╭─ Excerpted data

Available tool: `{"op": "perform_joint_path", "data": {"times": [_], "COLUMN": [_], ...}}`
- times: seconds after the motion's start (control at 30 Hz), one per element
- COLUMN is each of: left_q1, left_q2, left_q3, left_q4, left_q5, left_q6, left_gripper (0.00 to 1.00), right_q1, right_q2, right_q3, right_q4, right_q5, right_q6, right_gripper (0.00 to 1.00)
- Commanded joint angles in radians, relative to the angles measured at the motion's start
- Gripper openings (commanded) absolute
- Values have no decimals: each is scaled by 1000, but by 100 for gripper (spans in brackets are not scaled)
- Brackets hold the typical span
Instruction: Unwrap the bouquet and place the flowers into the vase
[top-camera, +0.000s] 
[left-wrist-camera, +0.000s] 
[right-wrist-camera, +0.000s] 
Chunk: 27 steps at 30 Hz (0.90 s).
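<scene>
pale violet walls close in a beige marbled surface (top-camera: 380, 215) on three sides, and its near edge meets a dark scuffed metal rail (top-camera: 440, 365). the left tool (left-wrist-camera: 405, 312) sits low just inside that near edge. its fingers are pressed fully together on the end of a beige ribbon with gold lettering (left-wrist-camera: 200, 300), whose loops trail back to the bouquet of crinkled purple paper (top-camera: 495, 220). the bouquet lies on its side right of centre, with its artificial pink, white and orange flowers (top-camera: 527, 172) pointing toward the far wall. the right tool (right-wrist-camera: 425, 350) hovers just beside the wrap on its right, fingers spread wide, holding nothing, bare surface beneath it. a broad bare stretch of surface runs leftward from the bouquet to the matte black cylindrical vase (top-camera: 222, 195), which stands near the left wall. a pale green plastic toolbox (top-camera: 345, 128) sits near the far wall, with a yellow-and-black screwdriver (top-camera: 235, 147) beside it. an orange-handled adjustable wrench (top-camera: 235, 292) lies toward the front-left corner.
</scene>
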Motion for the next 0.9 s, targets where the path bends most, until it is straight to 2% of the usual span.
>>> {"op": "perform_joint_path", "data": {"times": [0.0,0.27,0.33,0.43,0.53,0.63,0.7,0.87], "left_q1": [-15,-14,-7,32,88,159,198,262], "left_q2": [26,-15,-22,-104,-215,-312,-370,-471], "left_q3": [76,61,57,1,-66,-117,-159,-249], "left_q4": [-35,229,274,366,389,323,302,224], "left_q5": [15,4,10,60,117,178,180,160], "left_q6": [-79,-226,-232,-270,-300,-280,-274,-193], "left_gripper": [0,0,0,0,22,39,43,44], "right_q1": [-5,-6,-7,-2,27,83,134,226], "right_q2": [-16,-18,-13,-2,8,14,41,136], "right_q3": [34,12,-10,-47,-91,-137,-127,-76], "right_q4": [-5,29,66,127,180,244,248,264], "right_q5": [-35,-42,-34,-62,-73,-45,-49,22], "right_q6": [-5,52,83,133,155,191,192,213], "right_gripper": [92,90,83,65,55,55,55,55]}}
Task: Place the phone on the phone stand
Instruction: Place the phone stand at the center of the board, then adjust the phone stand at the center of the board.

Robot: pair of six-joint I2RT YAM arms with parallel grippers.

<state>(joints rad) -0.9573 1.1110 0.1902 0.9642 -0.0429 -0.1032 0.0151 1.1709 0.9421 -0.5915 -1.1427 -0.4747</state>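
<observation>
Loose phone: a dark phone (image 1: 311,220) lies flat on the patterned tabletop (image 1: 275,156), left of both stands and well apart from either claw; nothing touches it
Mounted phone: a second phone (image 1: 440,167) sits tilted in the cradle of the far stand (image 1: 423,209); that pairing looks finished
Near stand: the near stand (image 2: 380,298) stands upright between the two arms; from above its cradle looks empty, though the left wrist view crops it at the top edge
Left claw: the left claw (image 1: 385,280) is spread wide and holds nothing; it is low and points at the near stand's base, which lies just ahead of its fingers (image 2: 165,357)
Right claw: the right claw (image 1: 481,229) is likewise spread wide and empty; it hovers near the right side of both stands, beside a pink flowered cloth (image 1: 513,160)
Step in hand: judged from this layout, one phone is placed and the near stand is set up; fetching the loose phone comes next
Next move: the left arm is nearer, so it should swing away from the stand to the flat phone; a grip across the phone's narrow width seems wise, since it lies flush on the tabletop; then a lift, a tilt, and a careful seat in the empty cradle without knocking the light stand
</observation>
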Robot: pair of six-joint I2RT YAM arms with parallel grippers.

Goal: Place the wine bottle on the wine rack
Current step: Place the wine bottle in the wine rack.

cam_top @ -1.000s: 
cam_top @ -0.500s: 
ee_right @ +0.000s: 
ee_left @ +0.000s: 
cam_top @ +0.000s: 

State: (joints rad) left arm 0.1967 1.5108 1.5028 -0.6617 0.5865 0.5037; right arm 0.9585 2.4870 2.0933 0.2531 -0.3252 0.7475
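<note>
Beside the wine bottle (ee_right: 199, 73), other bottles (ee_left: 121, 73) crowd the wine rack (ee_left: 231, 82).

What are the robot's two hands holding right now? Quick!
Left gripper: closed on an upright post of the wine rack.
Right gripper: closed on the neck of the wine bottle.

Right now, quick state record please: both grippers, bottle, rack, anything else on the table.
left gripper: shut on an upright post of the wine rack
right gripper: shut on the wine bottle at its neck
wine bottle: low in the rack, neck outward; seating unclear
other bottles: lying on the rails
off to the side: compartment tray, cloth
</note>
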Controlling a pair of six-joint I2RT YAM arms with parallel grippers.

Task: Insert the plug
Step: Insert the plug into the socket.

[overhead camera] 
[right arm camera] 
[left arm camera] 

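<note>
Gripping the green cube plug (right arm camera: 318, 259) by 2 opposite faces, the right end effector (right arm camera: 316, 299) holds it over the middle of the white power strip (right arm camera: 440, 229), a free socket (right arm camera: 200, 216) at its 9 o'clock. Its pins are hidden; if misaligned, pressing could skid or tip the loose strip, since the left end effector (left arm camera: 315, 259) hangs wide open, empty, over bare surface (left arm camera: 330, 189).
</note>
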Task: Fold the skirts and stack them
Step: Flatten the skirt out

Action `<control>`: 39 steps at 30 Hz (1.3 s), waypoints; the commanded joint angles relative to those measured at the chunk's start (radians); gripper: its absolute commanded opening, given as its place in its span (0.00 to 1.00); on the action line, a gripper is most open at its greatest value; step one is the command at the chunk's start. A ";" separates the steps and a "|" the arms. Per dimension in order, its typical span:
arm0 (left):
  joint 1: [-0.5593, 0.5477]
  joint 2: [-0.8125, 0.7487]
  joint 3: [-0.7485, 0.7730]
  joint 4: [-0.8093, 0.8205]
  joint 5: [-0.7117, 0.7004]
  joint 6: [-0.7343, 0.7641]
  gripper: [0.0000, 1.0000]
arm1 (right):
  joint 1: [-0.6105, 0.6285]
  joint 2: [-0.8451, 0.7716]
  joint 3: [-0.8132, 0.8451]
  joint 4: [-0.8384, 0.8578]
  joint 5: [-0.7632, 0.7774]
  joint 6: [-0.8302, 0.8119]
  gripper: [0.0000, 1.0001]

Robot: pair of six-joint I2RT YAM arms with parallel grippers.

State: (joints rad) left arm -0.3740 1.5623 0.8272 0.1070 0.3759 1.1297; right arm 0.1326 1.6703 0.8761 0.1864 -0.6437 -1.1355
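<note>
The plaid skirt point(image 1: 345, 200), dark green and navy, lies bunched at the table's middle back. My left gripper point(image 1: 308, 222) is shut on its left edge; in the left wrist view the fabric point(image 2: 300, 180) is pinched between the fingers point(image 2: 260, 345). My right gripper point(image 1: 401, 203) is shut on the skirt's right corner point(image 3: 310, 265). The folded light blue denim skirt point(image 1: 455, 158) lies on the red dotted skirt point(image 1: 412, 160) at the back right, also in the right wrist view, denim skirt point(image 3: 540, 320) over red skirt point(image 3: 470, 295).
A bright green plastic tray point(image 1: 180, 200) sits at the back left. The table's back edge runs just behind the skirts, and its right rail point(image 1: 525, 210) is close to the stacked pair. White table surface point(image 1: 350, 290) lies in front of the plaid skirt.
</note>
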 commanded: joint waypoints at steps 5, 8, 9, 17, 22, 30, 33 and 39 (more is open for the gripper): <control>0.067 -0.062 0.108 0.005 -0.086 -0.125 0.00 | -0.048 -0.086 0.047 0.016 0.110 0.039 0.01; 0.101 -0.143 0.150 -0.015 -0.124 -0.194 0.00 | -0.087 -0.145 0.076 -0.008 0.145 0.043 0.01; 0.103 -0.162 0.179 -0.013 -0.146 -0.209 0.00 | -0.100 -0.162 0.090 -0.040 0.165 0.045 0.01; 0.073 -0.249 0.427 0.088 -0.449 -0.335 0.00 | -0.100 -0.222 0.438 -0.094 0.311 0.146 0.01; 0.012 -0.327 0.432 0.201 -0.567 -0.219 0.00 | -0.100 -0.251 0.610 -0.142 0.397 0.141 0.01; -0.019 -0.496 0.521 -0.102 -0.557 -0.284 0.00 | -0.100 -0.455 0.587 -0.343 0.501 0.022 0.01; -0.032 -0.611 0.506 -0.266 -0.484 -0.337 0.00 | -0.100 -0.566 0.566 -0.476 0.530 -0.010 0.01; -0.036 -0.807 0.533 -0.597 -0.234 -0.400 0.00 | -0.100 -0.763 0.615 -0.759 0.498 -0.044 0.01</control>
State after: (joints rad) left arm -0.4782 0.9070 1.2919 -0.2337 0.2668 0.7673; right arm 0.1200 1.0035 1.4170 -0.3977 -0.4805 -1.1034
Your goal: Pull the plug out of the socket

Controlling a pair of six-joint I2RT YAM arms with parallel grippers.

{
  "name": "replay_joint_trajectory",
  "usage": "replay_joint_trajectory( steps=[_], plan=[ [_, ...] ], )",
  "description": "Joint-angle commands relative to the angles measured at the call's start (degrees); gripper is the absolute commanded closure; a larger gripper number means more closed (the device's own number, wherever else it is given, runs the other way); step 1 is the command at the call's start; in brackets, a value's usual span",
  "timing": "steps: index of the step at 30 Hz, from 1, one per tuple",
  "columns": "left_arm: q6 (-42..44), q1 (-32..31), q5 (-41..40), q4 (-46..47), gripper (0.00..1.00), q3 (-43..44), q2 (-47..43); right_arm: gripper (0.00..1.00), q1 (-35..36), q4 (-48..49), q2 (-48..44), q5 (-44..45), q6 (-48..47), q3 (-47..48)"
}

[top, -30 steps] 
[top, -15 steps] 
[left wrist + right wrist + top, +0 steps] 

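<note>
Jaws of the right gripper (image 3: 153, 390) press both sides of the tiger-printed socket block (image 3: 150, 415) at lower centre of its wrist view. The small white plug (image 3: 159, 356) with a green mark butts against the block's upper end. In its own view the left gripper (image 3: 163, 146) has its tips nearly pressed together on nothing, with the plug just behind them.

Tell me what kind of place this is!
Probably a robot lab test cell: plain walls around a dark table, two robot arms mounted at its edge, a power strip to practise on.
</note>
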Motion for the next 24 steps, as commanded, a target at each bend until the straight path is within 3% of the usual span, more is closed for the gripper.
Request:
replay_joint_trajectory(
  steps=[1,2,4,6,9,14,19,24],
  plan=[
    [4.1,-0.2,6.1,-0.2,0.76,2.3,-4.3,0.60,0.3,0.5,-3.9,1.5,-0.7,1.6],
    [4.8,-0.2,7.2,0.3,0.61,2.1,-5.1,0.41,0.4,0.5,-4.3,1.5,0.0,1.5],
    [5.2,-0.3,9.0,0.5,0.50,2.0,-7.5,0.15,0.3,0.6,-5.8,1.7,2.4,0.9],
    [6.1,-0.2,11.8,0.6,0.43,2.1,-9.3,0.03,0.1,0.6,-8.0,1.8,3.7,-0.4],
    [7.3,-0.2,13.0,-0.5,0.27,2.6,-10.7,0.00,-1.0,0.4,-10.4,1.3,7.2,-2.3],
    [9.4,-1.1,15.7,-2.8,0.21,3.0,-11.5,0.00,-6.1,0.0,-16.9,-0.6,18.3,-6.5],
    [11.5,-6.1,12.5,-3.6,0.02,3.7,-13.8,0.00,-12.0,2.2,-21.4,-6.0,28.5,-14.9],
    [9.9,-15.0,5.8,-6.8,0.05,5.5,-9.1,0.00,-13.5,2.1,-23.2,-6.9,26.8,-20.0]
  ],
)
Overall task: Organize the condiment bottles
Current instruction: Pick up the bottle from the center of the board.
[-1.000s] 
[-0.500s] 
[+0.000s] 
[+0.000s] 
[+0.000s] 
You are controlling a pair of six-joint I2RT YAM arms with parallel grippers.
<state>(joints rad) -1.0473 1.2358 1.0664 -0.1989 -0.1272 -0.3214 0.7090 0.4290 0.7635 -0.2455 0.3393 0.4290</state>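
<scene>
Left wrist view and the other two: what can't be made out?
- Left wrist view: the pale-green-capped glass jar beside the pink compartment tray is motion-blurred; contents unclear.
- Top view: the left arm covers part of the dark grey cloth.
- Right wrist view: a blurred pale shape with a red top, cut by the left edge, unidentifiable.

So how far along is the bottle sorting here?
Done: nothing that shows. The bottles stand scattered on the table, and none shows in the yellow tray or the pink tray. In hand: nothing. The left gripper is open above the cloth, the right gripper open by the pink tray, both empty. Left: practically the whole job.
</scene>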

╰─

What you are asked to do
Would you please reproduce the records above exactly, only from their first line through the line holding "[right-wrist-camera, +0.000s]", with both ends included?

Result of this exercise
Available tool: `{"op": "perform_joint_path", "data": {"times": [_], "COLUMN": [_], ...}}`
- times: seconds after the motion's start (control at 30 Hz), one per element
- COLUMN is each of: left_q1, left_q2, left_q3, left_q4, left_q5, left_q6, left_gripper (0.00 to 1.00), right_q1, right_q2, right_q3, right_q4, right_q5, right_q6, right_gripper (0.00 to 1.00)
- Commanded joint angles in radians, relative to the angles measured at the motion's start
- Gripper openings (commanded) absolute
- Values have no decimals: each is scaled by 1000, but by 100 for gripper (spans in brackets are not scaled)
- Brackets hold the typical span
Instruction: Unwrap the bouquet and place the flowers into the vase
[top-camera, +0.000s] 
[left-wrist-camera, +0.000s] 
[right-wrist-camera, +0.000s] 

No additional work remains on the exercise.